Early approaches were based on correlating numerical models with measured modal properties from undamaged and damaged structures. Doebling et al. 1 and Carden and Fanning 2 have presented comprehensive reviews on damage detection from structural vibration characteristics. The basic idea is that the measured modal parameters (frequencies, mode shapes, and modal damping, etc.) are functions of the physical properties of the structure (mass, damping, and stiffness). Therefore, changes in the physical properties, such as reductions in stiffness resulting from local anomalies, will cause detectable changes in these modal properties. Significant work has been done in the detection of local damage in structures using these changes, such as frequency, 3 mode shape, 4 mode shape curvature,5,6 flexibility, 7 frequency response function, 8 and so on. Later, the finite element model updating methods were developed to identify unknown structural parameters of civil structures and to determine structural damage. These methods aim to minimize the discrepancies between the numerical and experimental modal data 9 or time-domain dynamic responses 10 by adjusting the unknown system parameters of the finite element model.

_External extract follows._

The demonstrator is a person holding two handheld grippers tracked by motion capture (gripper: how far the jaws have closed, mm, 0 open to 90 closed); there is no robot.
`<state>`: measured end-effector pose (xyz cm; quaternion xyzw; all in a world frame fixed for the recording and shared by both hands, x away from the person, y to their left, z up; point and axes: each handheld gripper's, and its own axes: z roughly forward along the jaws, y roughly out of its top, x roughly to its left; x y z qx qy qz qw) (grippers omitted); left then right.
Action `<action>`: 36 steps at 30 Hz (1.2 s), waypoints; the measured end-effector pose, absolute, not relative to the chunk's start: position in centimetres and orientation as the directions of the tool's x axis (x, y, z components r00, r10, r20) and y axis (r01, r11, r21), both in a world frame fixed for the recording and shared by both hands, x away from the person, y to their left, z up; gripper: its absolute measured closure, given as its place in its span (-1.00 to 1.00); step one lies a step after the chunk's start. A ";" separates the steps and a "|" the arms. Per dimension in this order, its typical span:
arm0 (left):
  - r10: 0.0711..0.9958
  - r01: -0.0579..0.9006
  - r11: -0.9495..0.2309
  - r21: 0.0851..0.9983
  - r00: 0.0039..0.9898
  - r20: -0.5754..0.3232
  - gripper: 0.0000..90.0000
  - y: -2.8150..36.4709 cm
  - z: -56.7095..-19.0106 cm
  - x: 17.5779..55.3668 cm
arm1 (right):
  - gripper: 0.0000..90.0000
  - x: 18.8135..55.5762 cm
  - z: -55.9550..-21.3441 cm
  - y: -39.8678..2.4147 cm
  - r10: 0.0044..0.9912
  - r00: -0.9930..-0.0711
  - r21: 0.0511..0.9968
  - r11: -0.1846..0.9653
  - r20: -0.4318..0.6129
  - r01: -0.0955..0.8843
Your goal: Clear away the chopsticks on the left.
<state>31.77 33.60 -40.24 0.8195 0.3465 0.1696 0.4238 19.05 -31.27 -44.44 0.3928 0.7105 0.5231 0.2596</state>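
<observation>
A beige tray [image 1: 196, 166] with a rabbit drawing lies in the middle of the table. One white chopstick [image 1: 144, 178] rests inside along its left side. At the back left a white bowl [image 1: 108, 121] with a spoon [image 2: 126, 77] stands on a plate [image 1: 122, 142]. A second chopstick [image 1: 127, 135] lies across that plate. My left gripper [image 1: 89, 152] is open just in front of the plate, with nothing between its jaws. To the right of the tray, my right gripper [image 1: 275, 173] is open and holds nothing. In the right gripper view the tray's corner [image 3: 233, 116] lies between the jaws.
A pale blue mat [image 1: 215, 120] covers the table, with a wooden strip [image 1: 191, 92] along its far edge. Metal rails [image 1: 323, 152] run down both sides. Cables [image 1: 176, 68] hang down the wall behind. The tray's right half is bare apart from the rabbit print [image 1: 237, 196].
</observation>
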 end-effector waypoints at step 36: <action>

Recently, substructural condition assessment approaches are popular and attractive because the number of unknown parameters to be identified can be reduced, and the computational convergence and efficiency is improved with a fewer number of system degrees of freedom (DOFs) involved in the inverse analysis. Koh et al. 11 proposed a substructure approach to estimate the stiffness and damping coefficients of structures from measured dynamic responses using the extended Kalman filter with a weighted global iteration algorithm. Other substructural identification methods for the estimation of local damages were developed using the autoregressive-moving-average model (ARMAX) model with the sequential prediction error method 12 and using a backpropagation neural network. 13 Recently, Koh et al. 14 adopted the genetic algorithm (GA) approach to conduct the substructural system identification in which the response measurements at the interface DOFs were assumed known and the calculated inertia forces from these responses were taken as the input to the substructure of interest. Tee et al. 15 presented two system identification methods at the substructural level on identifying the first-order and second-order models. A strategy that used model condensation and recovery in identifying substructural parameters was proposed. 16
In the above-mentioned substructural identification work, measurements at the interface DOFs between substructures are required, and they are treated as input excitations to the substructure of interest. However, it may not always be possible to measure all the responses at the interface DOFs, particularly for those rotational DOFs. Therefore, a substructural method in the frequency domain without using interface measurements was proposed by employing the GA approach for identification. 17 On the other hand, other researchers18,19 explored the simultaneous identification of both the input and system parameters in substructural condition assessment. The number of measurements was found to have a significant influence on identifying the interface forces and system parameters simultaneously because a sufficient number of identification equations should be provided. The accuracy of damage identification depends on the accuracy of identified forces, and the computational load would also be intensive with this approach. Previous studies also included the substructure damage detection or model updating with frequency-domain information.20,21
It is interesting and desirable for practical engineering applications that the condition assessment for a large-scale or a complex structure may be conducted by dividing the full structure into several smaller substructures for independent studies one at a time in the inverse analysis. This article attempts to eliminate the restraint of requiring the measurement information or identifying interface forces at interface DOFs of a substructure by using a wavelet-domain response reconstruction technique. The relationship between two sets of time-domain response vectors from the substructure can be formulated with the unit impulse response (UIR) function calculated from the finite element model of the substructure. Measured time-domain acceleration responses will be used directly for identification without the need to perform the integration and derivation of vibration signals to avoid any additional errors. Numerical studies on the substructure damage identification approach with the wavelet-domain response reconstruction technique have been conducted. 22 Experimental verifications will be conducted to further validate the approach for substructure response reconstruction and damage identification in this article. The accuracy of the wavelet-domain response reconstruction in the substructure will be investigated with the experimental testing data. Initial model updating is performed to adjust the analytical finite element model to match the experimental model. Two damage scenarios are introduced into the structure, and dynamic tests are conducted separately. A limited number of acceleration responses from the substructure in the damaged state will be measured and used for the identification. The damage identification is conducted purely in the target substructure by minimizing the difference between the measured and reconstructed response vectors, and only the elemental stiffness factors of the target substructure are formulated in the identification algorithm resulting in a much reduced dimension in the inverse problem.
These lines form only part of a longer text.